Balloon dilatation does carry a small risk of tearing the oesophagus (oesophageal rupture) which may require emergency surgery.
Botox injection
Using an endoscope, Botox is injected into the ring of muscle that lets food into your stomach, causing it to relax.
It is usually effective for a few months and occasionally for a few years, but it has to be repeated. This is usually painless and can be used for temporary relief in people who are not able to have other treatments.
Surgery
Under general anaesthetic, the muscle fibres in the ring of muscle that lets food into your stomach are cut. This is done using keyhole surgery (laparoscopy) and is called Heller’s Myotomy. It can permanently make swallowing easier.
Often a second procedure will be done at the same time to stop you from getting acid reflux and heartburn, which can be a side-effect of Heller’s Myotomy operation. Your surgeon will talk to you about this.

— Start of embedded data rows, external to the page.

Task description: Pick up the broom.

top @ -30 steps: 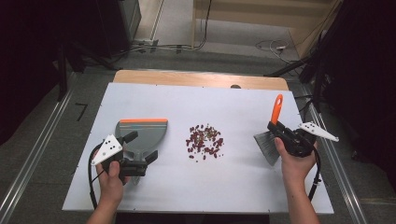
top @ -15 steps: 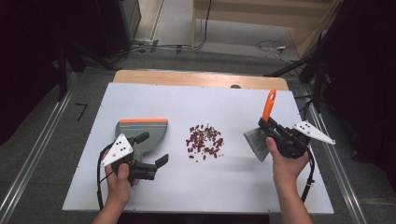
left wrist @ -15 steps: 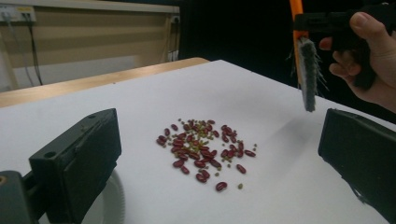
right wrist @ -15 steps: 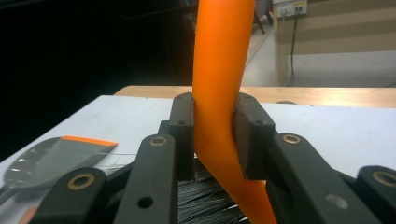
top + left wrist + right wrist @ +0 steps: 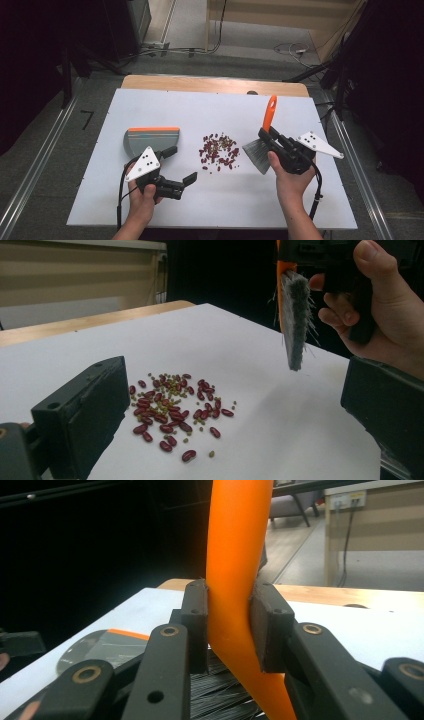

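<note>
The right gripper is clamped on the orange handle of a small brush. In the right gripper view its two jaws press on both sides of that handle. The handle points up and away from the person, and the grey bristles hang down toward the table.

The pile of beans lies in the middle of the table. It is mostly dark red beans with some tiny green ones mixed in. The bristles are just beside the pile, on its right side, and seem to be a little above the table. The dustpan lies flat on the other side, to the left of the pile, with its orange edge on the far side. So the beans sit between the brush and the dustpan. A push from right to left would likely send them toward the pan.

The left gripper holds nothing. Its jaws are wide apart and point at the beans. It sits near the pan's near edge.

One second ago the left gripper was on the dustpan, and now it has let go and pulled back toward the person. The brush has moved in from the right edge of the table, close to the beans.
</note>
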A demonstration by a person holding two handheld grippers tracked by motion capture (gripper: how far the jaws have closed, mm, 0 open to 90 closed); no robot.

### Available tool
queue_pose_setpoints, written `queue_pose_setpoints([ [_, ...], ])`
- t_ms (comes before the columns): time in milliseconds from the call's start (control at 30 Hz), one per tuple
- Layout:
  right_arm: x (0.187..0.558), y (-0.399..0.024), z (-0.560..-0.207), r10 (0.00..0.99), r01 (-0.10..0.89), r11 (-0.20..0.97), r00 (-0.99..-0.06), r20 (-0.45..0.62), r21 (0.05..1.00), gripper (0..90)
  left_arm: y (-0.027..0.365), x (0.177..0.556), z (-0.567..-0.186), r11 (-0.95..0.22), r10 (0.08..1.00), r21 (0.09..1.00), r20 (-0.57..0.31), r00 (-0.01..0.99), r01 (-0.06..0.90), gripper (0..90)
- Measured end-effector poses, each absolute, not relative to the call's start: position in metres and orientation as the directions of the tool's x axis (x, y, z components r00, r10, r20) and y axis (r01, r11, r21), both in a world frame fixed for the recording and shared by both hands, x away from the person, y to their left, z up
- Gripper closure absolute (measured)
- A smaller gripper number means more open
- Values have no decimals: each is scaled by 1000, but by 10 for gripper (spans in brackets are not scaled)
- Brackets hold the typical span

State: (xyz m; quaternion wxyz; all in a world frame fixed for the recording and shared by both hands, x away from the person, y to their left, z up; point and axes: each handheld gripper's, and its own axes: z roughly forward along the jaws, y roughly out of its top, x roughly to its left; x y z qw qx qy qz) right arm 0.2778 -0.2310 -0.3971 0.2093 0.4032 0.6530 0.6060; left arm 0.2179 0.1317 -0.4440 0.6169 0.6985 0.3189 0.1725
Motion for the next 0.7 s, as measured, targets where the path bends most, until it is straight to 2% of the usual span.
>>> queue_pose_setpoints([
  [367, 265, -200, -396, 735, 256, -42, -646, 203, 966, 697, 105, 215, -445, -59, 626, 963, -171, 761, 265, 15],
  [700, 249, -170, -397, 697, 243, -18, -693, 186, 970, 697, 86, 212, -446, -51, 612, 954, -203, 765, 295, 147],
])
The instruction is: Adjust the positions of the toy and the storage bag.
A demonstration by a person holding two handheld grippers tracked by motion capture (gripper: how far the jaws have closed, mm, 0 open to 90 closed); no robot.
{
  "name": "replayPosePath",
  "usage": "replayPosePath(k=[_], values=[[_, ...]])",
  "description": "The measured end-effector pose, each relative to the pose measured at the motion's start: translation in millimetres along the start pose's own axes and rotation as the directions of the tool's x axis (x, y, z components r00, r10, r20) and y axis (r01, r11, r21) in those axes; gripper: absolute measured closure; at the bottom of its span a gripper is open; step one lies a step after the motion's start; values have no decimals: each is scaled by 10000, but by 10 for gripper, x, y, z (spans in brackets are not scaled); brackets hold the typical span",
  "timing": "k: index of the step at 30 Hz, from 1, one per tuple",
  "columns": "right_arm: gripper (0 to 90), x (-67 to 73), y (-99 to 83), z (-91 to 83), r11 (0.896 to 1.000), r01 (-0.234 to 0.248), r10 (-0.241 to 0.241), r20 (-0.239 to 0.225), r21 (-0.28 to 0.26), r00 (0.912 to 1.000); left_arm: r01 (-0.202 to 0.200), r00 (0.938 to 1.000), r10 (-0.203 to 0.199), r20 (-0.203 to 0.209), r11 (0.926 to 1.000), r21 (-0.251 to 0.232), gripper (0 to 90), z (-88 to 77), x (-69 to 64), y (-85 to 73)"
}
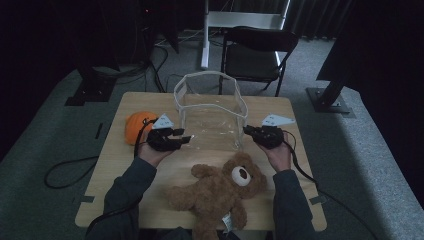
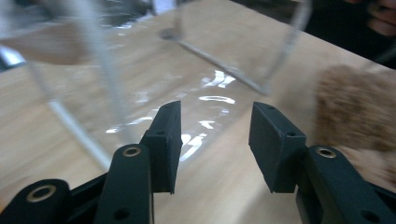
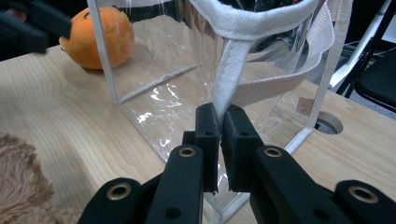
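Dim room with grey carpet, dark curtains and a black chair (image 1: 256,52) behind a wooden table (image 1: 125,165), which serves as the landmark. On the table, at its middle toward the far edge, stands a clear bag (image 1: 210,117) with white edging and a webbing strap (image 3: 224,88), upright and open at the top. A brown teddy bear (image 1: 217,195) lies on its back at the table's near edge, in front of the bag and apart from it. An orange plush ball (image 1: 136,126) rests near the table's left edge, beside the bag's left side.

Left gripper (image 2: 215,135), at the bag's near left corner: jaws apart with nothing between them, the bag's wall just ahead and the bear's fur off to one side. In the high view the left gripper (image 1: 184,139) sits just beside the bag, between the ball and the bear.

Right gripper (image 3: 220,123), at the bag's near right corner: jaws pressed together on the strap where it meets the clear wall. In the high view the right gripper (image 1: 248,130) touches the bag's right edge.
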State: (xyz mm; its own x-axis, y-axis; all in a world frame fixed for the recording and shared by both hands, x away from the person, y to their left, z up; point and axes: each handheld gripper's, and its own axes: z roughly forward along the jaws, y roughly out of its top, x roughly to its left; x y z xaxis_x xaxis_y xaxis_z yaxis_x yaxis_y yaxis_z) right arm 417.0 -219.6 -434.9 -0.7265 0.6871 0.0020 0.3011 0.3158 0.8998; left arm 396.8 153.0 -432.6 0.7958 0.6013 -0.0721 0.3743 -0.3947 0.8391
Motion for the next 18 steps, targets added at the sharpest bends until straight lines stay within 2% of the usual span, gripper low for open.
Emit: replayPosePath(k=[3,6,7,8,11,13,15,18], values=[[850,-2,0,-5,10000,13,-13,20,23,10000,-84,9976,75,681,9999,134,522,19,-120,-40],[850,-9,0,-6,10000,2,-2,6,27,10000,-57,9916,19,1296,9996,289,498,34,-198,-93],[850,-9,0,-6,10000,2,-2,6,27,10000,-57,9916,19,1296,9996,289,490,34,-198,-93],[851,-10,-1,-5,10000,6,-6,1,13,10000,-58,9841,-14,1775,9992,402,490,49,-250,-130],[849,-8,-1,-1,10000,-12,12,-7,-6,10000,-243,9739,93,2270,9977,634,466,92,-326,-165],[849,-9,1,3,10000,-8,8,-13,-6,10000,-397,9693,167,2454,9952,893,465,145,-371,-189],[848,-8,2,4,10000,10,-10,-15,4,10000,-530,9688,204,2468,9906,1261,468,218,-407,-225],[845,-8,1,4,10000,10,-10,-4,-7,10000,-636,9683,199,2491,9836,1685,553,299,-431,-280]])
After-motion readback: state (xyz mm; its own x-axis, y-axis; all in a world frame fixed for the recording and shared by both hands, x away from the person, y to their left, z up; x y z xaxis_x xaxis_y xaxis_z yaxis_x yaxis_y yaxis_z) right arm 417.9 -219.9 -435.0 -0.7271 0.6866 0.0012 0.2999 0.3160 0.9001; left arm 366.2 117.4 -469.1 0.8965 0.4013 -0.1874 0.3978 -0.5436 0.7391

In very rare cases some people may need an operation to remove a part of their oesophagus.
Follow-up treatment
Balloon dilation and surgery can both cause side effects such as acid reflux and heartburn and chest pain. Your Doctor may be able to prescribe medication to help with this, and your surgeon may suggest you take this medication routinely.
Read more about treatments for acid reflux and heartburn.
It is normal for chest pain to persist for a while after treatment. Drinking cold water may help relieve this.
You should see your Doctor if you still have swallowing difficulties or are continuing to lose weight after treatment.
The outlook for this condition varies. Your symptoms might be mild, or they may be severe. Treatment can be highly successful. Multiple treatments are sometimes necessary.
Surgery may be recommended if a dilation procedure does not work the first time. Usually, the chance of success decreases with each dilation. Therefore, your doctor will probably seek alternatives if several dilations are unsuccessful.
Almost 95 percent of people who have surgery get some relief from symptoms. However, you may develop some complications. These include issues related to tearing of the oesophagus, acid reflux, or respiratory conditions caused by food travelling up your oesophagus and into your windpipe.